A continuación se rompió el seudópodo y la caudilla de las cagadas —dejando en la pared un montoncito de putrescencia— cayó en picado, gritando de alegría, contra una cama que
era propiedad de las Nordic Pleasurelines
y que iba a ser hecha, dentro de pocas horas, por una adorable finlandesita. Imaginar a aquella muchacha tan pulcra y tan agradable encontrándose restos de excremento personal por toda la colcha era ya mucho más de lo que Alfred podía soportar.

Su visión periférica era un hervidero de heces retorcidas. Tenía que mantener el control, mantener el control. Sospechando que el origen de su problema pudiera ser un escape del inodoro, se trasladó hasta el cuarto de baño, a gatas, y, una vez dentro, cerró la puerta con un pie. Rotó con relativa facilidad sobre las suaves baldosas. Apoyó la espalda contra la puerta e hizo fuerza con los pies contra el lavabo, situado directamente en frente. Lo absurdo de la situación lo hizo reír por un momento.
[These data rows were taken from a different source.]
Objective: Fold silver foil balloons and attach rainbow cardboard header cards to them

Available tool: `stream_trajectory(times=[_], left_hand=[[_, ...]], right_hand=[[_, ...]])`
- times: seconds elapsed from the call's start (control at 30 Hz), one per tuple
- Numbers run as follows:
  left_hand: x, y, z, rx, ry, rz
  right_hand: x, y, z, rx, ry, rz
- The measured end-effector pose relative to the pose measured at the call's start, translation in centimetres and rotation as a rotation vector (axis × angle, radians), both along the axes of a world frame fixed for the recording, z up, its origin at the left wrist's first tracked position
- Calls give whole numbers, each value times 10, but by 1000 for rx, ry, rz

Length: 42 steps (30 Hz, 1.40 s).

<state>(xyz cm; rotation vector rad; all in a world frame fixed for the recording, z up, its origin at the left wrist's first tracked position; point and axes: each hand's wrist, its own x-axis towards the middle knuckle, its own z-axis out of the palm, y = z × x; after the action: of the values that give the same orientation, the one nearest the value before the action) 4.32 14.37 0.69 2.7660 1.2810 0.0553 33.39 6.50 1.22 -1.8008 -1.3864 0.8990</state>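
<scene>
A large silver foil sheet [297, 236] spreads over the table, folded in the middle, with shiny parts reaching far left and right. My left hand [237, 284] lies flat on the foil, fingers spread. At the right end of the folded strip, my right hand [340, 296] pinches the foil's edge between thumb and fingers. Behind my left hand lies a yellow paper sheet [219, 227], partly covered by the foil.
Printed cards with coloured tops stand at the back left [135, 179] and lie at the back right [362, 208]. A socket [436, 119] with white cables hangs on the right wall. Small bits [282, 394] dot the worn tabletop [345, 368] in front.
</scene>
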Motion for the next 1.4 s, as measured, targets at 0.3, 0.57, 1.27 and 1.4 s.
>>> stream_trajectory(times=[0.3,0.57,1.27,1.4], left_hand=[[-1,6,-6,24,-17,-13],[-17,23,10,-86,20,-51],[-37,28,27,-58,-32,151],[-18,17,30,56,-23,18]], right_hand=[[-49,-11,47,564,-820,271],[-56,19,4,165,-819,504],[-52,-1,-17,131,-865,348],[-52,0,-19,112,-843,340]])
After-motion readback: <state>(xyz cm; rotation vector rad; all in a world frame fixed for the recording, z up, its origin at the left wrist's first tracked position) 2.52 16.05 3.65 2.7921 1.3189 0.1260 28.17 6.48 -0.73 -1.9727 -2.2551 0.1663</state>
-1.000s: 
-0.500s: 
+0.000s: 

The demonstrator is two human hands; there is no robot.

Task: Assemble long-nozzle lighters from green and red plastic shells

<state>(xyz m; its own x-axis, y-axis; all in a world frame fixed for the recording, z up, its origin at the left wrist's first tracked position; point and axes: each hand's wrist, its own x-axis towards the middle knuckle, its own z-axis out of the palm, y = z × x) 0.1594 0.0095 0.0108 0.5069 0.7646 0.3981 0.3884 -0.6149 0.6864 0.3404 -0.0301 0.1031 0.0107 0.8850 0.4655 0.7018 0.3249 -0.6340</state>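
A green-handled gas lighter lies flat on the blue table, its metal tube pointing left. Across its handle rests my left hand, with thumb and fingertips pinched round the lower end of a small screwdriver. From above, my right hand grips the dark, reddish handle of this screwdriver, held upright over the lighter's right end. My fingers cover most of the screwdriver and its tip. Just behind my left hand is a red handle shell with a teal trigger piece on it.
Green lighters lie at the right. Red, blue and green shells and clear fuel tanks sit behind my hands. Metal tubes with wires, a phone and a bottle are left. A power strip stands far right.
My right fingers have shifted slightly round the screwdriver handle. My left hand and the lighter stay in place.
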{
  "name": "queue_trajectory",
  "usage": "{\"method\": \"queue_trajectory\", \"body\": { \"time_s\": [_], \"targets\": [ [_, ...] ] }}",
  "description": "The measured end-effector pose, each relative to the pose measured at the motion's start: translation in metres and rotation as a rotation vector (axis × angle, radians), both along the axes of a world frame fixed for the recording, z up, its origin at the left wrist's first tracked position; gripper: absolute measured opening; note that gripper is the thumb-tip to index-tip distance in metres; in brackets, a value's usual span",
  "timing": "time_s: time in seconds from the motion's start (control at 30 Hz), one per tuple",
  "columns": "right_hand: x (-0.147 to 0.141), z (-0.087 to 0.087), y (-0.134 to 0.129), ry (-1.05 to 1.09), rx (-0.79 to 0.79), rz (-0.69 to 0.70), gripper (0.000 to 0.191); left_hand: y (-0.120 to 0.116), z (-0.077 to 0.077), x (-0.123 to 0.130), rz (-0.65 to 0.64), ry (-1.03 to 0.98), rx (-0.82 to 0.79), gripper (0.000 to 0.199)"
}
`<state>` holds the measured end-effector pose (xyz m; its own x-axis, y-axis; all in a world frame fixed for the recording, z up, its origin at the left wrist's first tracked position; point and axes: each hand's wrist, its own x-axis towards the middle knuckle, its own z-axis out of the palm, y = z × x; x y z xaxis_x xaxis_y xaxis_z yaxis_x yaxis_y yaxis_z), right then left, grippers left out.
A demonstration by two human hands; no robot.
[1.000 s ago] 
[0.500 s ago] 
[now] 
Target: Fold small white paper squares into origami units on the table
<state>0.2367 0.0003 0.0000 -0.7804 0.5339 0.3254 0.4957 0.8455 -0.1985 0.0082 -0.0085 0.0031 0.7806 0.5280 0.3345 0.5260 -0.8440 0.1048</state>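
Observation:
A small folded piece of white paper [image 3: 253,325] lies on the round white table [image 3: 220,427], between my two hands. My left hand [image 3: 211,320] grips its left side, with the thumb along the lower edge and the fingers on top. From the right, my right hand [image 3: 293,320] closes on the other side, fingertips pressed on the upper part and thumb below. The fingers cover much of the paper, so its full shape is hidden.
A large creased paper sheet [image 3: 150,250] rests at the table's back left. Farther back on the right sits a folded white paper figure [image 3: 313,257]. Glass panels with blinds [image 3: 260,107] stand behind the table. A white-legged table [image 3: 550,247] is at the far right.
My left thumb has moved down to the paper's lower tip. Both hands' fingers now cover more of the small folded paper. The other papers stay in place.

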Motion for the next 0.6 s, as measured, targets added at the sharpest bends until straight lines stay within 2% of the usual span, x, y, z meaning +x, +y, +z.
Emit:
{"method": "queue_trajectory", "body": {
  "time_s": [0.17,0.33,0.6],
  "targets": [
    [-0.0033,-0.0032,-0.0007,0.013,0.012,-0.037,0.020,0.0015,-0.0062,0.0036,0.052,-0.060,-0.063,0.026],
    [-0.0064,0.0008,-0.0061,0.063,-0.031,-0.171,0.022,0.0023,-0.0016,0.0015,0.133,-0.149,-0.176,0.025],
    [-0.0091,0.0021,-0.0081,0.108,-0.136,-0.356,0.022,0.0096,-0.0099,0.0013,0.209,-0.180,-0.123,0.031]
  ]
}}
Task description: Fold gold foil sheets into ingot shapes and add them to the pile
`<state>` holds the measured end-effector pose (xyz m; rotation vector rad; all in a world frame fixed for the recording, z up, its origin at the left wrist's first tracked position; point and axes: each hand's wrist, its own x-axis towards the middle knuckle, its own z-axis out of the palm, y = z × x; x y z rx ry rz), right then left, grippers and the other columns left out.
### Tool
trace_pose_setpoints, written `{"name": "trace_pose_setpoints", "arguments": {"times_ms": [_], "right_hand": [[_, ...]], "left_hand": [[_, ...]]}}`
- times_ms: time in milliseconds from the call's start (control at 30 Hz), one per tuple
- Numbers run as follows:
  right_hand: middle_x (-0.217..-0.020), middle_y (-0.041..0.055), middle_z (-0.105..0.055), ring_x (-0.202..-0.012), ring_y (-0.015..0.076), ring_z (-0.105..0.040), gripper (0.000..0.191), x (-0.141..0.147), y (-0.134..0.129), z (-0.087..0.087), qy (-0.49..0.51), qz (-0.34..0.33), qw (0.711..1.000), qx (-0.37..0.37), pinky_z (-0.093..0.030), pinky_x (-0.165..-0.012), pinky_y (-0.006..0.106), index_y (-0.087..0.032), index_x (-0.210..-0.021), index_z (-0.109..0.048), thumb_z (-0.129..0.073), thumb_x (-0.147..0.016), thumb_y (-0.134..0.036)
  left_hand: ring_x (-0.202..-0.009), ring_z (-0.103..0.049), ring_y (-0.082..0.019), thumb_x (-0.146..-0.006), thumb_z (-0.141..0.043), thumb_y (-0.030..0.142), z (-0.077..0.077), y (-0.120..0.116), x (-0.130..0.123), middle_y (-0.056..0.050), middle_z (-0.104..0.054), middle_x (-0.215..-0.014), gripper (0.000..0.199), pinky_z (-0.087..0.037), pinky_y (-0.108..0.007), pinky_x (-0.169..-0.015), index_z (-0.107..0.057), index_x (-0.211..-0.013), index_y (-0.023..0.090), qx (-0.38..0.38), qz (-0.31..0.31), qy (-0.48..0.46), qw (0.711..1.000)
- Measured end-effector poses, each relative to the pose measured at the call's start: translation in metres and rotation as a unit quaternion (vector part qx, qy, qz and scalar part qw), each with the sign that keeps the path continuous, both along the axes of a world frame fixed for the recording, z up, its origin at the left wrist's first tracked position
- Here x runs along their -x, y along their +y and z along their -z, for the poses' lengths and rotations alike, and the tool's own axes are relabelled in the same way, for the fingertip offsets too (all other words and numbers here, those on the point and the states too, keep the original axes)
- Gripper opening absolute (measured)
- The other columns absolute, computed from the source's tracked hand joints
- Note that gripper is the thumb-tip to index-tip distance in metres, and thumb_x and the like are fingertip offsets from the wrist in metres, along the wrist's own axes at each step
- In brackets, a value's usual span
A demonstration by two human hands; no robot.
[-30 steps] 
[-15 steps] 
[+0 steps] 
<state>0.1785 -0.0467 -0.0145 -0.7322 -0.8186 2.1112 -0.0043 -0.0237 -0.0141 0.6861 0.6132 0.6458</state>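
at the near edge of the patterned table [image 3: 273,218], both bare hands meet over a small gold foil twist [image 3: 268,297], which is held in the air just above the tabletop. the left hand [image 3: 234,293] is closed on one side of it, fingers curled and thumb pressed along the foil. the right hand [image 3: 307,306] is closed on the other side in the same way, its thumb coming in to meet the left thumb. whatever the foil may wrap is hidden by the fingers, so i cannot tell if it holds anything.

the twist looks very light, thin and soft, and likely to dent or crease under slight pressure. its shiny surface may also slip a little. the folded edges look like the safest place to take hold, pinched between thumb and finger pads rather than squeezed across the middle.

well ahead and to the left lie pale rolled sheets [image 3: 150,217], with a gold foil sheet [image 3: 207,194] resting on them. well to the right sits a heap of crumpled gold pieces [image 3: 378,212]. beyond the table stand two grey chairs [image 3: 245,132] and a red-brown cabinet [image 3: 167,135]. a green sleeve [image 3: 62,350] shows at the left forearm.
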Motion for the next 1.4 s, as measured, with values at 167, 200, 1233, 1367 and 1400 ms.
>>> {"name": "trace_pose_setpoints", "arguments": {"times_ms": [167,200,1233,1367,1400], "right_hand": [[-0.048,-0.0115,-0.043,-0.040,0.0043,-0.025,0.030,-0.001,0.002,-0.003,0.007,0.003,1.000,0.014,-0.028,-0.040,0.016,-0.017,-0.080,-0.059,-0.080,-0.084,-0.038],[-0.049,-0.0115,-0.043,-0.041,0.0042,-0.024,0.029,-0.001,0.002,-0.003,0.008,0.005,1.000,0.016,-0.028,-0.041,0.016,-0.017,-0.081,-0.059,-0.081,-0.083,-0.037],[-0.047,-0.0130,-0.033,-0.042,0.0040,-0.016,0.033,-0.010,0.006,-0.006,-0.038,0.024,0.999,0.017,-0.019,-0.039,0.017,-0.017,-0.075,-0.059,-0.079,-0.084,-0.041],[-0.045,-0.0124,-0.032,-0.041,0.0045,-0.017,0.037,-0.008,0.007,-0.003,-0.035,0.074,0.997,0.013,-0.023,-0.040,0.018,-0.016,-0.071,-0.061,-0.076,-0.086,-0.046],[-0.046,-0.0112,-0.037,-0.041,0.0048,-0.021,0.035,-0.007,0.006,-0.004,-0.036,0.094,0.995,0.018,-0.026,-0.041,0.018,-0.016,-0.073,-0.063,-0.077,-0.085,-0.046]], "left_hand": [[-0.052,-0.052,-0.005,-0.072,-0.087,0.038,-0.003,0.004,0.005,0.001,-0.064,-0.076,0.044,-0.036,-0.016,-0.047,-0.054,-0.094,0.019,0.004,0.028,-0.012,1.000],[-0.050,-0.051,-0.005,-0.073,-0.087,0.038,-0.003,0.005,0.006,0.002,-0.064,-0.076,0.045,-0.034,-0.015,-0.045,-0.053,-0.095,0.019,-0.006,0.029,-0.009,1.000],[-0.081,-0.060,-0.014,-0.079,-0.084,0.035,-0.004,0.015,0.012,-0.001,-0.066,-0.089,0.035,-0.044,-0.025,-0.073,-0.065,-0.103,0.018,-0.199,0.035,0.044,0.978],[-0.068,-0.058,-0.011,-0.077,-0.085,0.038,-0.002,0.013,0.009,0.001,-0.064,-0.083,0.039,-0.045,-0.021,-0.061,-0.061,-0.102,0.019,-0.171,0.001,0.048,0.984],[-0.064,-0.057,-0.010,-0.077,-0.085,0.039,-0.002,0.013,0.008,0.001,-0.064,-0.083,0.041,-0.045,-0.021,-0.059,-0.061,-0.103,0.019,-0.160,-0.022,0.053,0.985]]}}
Ahí era nada: un ejecutivo norteamericano, con unos pañales puestos, sentado en el suelo de un cuarto de baño flotante, bajo el asedio de un escuadrón de heces. Qué cosas tan extrañas se nos ocurren, a altas horas de la noche.

Había mejor luz en el cuarto de baño. Había una ciencia de la limpieza, una ciencia del aspecto, una ciencia incluso de la excreción, y se notaba en el enorme inodoro suizo, en forma de huevera, con un pedestal majestuoso, con palancas de control bellamente contorneadas. En aquel ambiente, más a tono con las circunstancias, Alfred logró recuperarse hasta el punto de comprender que las rebeldes mierdosas eran producto de su imaginación, que todo había sido un sueño, al menos en parte, y que el origen de su ansiedad era un simple problema de drenaje.

Desgraciadamente, el servicio de reparaciones no funcionaba de noche. No había modo de echar un vistazo, por uno mismo, a la ruptura, ni tampoco se podía meter por ahí un desobturador flexible, de fontanero, ni una cámara de vídeo. Altamente improbable, también, que el servicio de asistencia pudiera apañárselas para llegar hasta allí en semejantes condiciones. Alfred ni siquiera estaba seguro de poder localizar exactamente su posición en un mapa.

Lo único que podía hacerse era esperar la mañana. A falta de solución plena, dos medias soluciones eran mejor que ninguna. Había que abordar el problema con lo que tuviera uno a mano.

Un par de pañales suplementarios: con eso debería bastar para unas cuantas horas. Y los pañales estaban ahí, en una bolsa, junto a la taza del váter.

Eran casi las cuatro. Como para armar la de Dios es Cristo, si el jefe de zona no estaba en su despacho a las siete en punto. Alfred no lograba recordar cómo se llamaba exactamente, pero daba igual. Llamar a la oficina y hablar con el primero que se pusiera al teléfono.